GAO, Mali — There is nothing subtle about the garish mansions of the neighborhood locals call "Cocainebougou," or Cocaine Town.
The houses rise three, four, five stories from the ground and can be seen from blocks away. One has a pair of fake marble pillars at the top of the short staircase leading to the front door. Another has a driveway enclosed by arched metal doors decorated with carvings of flowers and vines. A third has an enormous open-air balcony lit by bronze friezes and ringed by ornamental fencing painted a disconcertingly bright shade of red. The houses are said to have cost more than $300,000 to build, an enormous sum here.
They belong to the local, predominantly Arab, drug traffickers who have for decades raked in vast sums of money from their involvement in northern Mali's expansive and highly lucrative narcotics trade.

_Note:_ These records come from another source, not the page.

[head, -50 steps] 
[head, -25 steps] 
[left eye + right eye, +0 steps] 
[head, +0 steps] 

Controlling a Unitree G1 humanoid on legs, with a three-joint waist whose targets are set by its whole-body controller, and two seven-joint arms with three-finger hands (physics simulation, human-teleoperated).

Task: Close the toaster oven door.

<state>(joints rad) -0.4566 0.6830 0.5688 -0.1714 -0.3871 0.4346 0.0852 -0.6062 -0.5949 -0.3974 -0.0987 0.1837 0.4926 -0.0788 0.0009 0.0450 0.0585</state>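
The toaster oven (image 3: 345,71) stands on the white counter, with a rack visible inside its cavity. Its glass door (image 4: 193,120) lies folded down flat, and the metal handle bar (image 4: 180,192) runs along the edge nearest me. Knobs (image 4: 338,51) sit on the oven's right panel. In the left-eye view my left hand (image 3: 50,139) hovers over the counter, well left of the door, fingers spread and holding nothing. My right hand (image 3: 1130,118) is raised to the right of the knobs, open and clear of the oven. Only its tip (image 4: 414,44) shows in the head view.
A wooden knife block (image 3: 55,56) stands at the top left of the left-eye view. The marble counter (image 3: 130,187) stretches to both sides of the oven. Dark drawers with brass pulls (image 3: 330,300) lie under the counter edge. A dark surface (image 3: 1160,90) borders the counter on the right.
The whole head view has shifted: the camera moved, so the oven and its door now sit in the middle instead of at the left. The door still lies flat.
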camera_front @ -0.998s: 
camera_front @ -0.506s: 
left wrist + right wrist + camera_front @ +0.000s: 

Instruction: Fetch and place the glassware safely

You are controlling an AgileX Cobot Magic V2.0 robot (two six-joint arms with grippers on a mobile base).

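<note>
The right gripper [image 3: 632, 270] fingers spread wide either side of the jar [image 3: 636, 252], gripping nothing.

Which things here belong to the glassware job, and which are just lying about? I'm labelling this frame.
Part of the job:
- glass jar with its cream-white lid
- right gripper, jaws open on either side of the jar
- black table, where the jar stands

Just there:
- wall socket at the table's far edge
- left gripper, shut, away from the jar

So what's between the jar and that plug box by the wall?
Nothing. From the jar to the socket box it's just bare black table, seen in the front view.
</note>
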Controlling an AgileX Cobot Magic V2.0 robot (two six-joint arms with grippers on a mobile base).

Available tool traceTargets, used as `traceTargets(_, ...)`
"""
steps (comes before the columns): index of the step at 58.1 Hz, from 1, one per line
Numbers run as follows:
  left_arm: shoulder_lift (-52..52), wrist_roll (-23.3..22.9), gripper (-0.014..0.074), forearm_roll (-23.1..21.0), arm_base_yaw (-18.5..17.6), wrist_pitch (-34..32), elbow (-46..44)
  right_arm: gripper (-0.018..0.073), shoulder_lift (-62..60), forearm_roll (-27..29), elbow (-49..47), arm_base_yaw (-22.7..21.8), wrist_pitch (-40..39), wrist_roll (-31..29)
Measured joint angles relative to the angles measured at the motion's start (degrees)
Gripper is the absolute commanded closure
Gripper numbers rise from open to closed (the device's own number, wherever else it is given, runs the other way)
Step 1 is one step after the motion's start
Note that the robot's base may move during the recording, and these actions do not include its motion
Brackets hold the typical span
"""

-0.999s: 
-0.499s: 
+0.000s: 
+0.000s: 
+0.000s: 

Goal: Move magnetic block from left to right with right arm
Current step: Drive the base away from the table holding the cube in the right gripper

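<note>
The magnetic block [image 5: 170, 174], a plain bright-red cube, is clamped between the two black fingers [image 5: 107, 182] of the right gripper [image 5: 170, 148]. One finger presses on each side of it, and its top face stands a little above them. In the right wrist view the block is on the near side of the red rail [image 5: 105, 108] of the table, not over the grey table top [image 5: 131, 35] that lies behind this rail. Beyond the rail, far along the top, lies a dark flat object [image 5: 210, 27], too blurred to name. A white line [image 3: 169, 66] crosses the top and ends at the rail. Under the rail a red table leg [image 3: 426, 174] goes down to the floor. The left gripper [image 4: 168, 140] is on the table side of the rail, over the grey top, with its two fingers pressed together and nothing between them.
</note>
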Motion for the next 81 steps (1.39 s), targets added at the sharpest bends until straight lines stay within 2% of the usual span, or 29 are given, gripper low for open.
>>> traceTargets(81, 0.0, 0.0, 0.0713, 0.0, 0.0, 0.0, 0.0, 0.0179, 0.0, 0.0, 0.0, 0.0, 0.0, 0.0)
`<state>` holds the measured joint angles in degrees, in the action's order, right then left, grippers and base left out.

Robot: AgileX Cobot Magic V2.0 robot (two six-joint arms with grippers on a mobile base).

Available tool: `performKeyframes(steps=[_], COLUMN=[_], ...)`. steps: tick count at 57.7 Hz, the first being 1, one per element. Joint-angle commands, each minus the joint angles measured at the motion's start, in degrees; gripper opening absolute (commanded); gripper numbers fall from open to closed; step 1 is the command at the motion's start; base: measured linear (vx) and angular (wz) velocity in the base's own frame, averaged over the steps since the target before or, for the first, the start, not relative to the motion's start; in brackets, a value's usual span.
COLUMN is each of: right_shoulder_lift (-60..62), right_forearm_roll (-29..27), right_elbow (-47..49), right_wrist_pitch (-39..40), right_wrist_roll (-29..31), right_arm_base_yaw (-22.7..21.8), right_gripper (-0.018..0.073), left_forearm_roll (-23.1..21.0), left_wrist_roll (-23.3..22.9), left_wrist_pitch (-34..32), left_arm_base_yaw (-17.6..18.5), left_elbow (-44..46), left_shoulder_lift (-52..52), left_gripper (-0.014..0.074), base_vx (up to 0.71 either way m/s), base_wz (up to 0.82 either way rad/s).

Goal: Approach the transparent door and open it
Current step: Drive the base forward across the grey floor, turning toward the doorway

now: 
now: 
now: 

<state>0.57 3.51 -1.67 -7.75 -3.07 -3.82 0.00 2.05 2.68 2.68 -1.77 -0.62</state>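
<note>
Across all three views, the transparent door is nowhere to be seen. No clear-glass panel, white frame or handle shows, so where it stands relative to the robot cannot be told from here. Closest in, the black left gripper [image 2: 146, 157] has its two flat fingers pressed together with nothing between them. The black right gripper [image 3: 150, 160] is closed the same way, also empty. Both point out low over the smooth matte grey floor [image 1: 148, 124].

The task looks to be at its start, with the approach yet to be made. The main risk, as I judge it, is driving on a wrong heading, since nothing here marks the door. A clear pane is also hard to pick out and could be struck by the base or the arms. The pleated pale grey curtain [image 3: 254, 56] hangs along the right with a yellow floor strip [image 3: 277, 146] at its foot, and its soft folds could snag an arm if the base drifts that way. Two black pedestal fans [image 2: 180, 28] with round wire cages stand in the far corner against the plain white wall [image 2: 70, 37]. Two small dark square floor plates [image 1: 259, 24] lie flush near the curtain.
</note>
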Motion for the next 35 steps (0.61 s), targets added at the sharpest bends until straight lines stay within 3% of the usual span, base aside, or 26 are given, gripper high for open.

The United Nations Office on Drugs and Crime estimates that more than $1.25 billion of cocaine, hashish, and other drugs bound for Europe travel along smuggling routes which pass through Mali and other West African nations each year, and former Nigerian president Olusegun Obasanjo described northern Mali earlier this year as "a den of drug trafficking, extremism, and criminality." Even a tiny sliver of the drug money which pours through the region each year would be more than enough for a local kingpin to build a nice house in Cocainebougou.
And there are many here. But now, mostly, they sit empty. The Arabs who owned and lived in many of the mansions in Gao fled a few months ago, when French forces ousted the Islamist fighters who had controlled the city, fearing reprisals from locals who saw them as de facto allies of the extremists.
During a recent visit to the neighborhood I asked my translator, a sweet-natured soccer fanatic named Ibrahim, what would have happened to the Arabs if they had stayed.
"They'd have been killed, of course," he said matter-of-factly.
Ibrahim led me through a house that had systematically been looted of furniture, electronics, doors, sinks, light fixtures, tile flooring, and toilets. The robbers, he pointed out, had even managed to rip the copper electrical wiring out of the walls.
The mansions of Cocainebougou are more than just a morbid tourist attraction, however. They are also a vivid illustration of why it will be so hard to fully defeat the shadowy Islamists who until recently ruled the north.